Segment Start: Source data
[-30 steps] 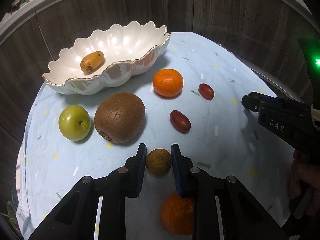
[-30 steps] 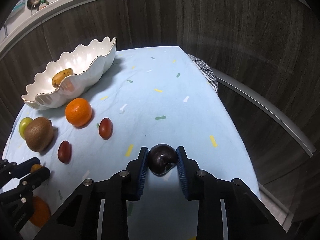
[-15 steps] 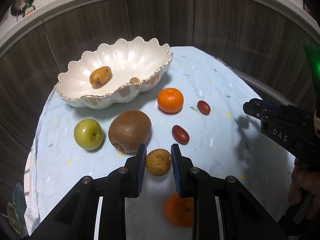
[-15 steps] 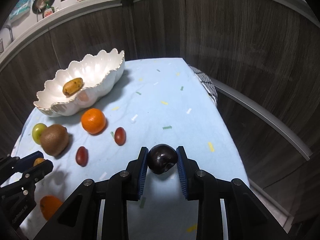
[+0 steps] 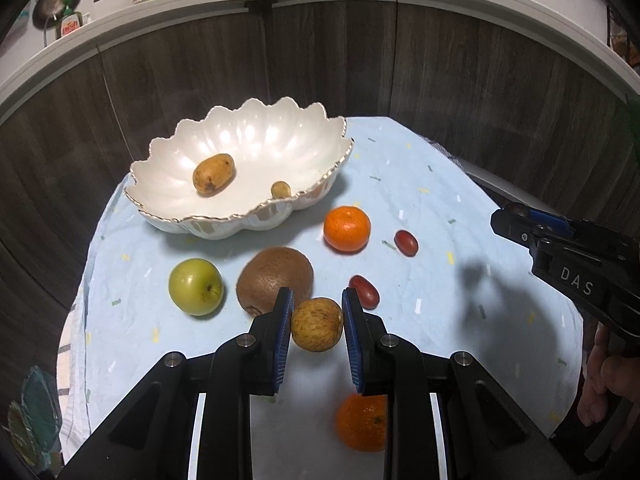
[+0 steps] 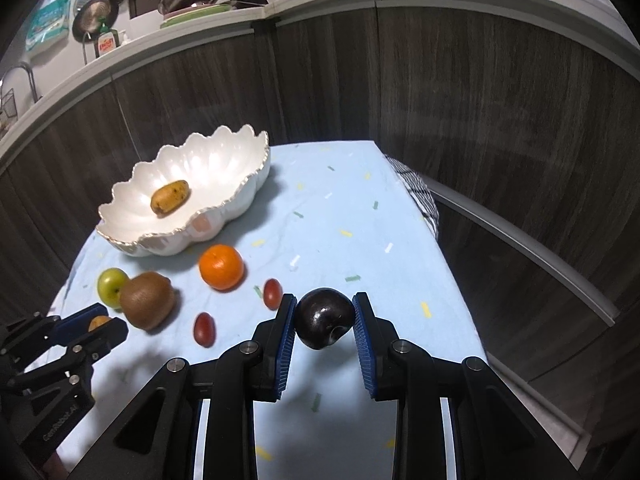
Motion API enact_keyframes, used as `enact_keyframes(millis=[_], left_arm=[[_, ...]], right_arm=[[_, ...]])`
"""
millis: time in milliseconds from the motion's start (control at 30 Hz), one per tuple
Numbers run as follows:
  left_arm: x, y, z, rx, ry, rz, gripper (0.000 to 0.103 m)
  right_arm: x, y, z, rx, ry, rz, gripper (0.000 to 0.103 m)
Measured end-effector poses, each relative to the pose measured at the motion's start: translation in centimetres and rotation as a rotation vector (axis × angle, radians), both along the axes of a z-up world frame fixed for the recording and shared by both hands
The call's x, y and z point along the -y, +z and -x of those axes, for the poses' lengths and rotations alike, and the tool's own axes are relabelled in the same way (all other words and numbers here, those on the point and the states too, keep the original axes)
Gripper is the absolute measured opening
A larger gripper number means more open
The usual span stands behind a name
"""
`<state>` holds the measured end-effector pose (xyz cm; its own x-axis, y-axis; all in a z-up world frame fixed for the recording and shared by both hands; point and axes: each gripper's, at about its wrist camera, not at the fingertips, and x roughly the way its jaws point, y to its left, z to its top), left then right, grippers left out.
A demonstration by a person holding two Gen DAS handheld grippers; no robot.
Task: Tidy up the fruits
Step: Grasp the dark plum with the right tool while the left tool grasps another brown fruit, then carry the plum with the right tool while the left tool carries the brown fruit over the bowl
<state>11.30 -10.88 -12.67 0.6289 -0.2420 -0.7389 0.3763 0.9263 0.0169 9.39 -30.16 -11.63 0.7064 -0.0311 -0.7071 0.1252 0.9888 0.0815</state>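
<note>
Above the pale blue tablecloth [image 5: 420, 184], left jaws clamped on a brown fruit [image 5: 317, 324], right jaws on a dark plum [image 6: 325, 318].

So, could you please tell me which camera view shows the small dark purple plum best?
The right wrist view: the glossy dark purple plum sits centred and close between the right gripper's fingers. The left wrist view shows only a reddish sliver of it at that gripper's tip.

Scalloped bowl [image 5: 240, 216]: glossy white ceramic, gilt rim. Tablecloth [image 5: 420, 184]: matt pale-blue cloth, lightly creased. Kiwi [image 5: 276, 272]: dull, fuzzy brown skin. Green apple [image 5: 195, 286]: smooth, waxy sheen. Dark plum [image 6: 325, 318]: polished, mirror-like. Left gripper [image 5: 317, 322]: matt black plastic, ribbed blue pads [image 5: 285, 340], metal screw heads. Cabinet fronts [image 5: 460, 80]: matt dark wood grain.
</note>
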Motion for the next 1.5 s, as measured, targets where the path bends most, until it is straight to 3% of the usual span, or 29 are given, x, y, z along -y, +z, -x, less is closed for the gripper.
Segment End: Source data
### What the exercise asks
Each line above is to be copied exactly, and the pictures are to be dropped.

### Response area
[-30 steps] 
[-30 steps] 
[-15 steps] 
[-15 steps] 
[+0 steps] 
[+0 steps] 
Motion API enact_keyframes, used as `enact_keyframes(millis=[_], left_arm=[[_, ...]], right_arm=[[_, ...]])`
"""
millis: time in milliseconds from the motion's start (control at 30 Hz), one per tuple
Numbers run as follows:
  left_arm: x, y, z, rx, ry, rz, gripper (0.000 to 0.103 m)
  right_arm: x, y, z, rx, ry, rz, gripper (0.000 to 0.103 m)
Measured end-effector poses, each relative to the pose measured at the motion's start: translation in centimetres and rotation as a rotation vector (axis × angle, radians), both along the axes of a z-up world frame fixed for the recording and shared by both hands
The call's x, y and z point along the -y, +z and -x of those axes, for the poses' lengths and rotations alike, and the tool's own axes are relabelled in the same way (all other words and numbers here, those on the point and the states too, keep the original axes)
Gripper is the absolute measured opening
A larger gripper number means more open
The usual span stands behind a name
"""
`<state>` holds the measured end-effector pose (xyz cm; its own x-axis, y-axis; all in a z-up world frame fixed for the recording and shared by both hands; point and axes: each gripper's, at about its wrist camera, not at the fingertips, and x roughly the way its jaws point, y to its left, z to its top), left then right, grippers left out.
A demonstration by a person holding two Gen DAS handheld grippers; no robot.
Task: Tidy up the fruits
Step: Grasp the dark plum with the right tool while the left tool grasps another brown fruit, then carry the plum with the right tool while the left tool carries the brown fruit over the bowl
<state>11.30 -10.88 -12.67 0.6289 -0.2420 -0.7389 0.3763 0.9263 0.0169 9.39 -30.16 -11.63 0.7064 -0.0311 -0.7071 0.1252 0.9888 0.0815</state>
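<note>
Above the pale blue tablecloth [image 5: 420, 184], left jaws clamped on a brown fruit [image 5: 317, 324], right jaws on a dark plum [image 6: 325, 318].

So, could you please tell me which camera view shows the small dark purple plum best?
The right wrist view: the glossy dark purple plum sits centred and close between the right gripper's fingers. The left wrist view shows only a reddish sliver of it at that gripper's tip.

Scalloped bowl [image 5: 240, 216]: glossy white ceramic, gilt rim. Tablecloth [image 5: 420, 184]: matt pale-blue cloth, lightly creased. Kiwi [image 5: 276, 272]: dull, fuzzy brown skin. Green apple [image 5: 195, 286]: smooth, waxy sheen. Dark plum [image 6: 325, 318]: polished, mirror-like. Left gripper [image 5: 317, 322]: matt black plastic, ribbed blue pads [image 5: 285, 340], metal screw heads. Cabinet fronts [image 5: 460, 80]: matt dark wood grain.
</note>
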Motion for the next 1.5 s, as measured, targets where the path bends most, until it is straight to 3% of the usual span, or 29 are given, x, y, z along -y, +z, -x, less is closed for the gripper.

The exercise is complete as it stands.